• **WORK INSTRUCTIONS**
From the first line of the records down to the one that holds "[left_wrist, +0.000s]", transcribe each line exactly and add nothing.

↓

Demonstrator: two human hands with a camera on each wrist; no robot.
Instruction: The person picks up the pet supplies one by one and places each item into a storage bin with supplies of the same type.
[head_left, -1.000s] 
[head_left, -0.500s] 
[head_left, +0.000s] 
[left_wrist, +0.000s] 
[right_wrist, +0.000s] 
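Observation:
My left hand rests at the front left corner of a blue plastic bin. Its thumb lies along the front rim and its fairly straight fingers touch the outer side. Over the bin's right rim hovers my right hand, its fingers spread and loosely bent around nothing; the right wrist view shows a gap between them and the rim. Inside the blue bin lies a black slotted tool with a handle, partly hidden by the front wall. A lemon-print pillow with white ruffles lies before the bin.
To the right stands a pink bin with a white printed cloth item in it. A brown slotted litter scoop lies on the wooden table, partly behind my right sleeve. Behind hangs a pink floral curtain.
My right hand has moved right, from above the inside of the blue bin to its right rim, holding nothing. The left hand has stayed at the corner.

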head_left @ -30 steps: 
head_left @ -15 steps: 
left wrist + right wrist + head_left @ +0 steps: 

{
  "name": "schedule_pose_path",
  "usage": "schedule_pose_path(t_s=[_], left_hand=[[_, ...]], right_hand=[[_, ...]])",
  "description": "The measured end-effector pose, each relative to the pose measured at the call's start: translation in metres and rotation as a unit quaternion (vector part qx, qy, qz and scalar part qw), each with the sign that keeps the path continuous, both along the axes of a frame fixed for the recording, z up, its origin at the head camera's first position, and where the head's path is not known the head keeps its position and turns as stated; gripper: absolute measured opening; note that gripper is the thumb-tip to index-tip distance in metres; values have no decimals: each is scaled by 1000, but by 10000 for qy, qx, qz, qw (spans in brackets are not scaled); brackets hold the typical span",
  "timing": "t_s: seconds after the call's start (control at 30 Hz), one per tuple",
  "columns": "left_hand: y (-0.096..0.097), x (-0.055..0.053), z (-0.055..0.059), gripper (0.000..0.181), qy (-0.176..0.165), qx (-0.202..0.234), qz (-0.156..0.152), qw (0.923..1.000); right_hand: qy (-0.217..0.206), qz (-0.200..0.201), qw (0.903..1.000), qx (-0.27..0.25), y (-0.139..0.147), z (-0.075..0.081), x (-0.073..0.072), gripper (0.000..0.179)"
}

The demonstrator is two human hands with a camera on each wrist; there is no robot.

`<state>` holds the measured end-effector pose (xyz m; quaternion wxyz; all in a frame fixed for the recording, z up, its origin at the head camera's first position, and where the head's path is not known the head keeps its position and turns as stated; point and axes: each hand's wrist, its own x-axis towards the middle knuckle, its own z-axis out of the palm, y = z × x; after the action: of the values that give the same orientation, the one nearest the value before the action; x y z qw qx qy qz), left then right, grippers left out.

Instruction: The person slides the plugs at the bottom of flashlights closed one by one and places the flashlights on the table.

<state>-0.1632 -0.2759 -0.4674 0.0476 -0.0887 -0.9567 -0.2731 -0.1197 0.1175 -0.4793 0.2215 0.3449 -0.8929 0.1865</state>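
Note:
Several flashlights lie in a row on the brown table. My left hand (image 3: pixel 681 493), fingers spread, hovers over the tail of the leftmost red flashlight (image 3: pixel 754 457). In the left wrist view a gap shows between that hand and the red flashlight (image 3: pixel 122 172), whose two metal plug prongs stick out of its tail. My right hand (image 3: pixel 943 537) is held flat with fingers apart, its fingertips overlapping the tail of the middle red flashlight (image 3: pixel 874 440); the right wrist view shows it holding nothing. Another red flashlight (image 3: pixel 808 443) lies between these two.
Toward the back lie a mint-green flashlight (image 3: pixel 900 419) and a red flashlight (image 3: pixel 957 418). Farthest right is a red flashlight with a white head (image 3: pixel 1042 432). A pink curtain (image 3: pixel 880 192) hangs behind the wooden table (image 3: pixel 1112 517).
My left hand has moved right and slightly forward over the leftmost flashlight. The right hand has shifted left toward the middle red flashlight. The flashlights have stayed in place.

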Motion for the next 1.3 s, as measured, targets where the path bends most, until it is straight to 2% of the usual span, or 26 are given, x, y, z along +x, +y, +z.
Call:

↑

• **ANSWER SPACE**
Demonstrator: two human hands with a camera on each wrist; no robot.
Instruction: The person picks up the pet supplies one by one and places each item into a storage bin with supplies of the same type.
[head_left, -1.000s] 
[head_left, -0.500s] 
[head_left, +0.000s] 
[left_wrist, +0.000s] 

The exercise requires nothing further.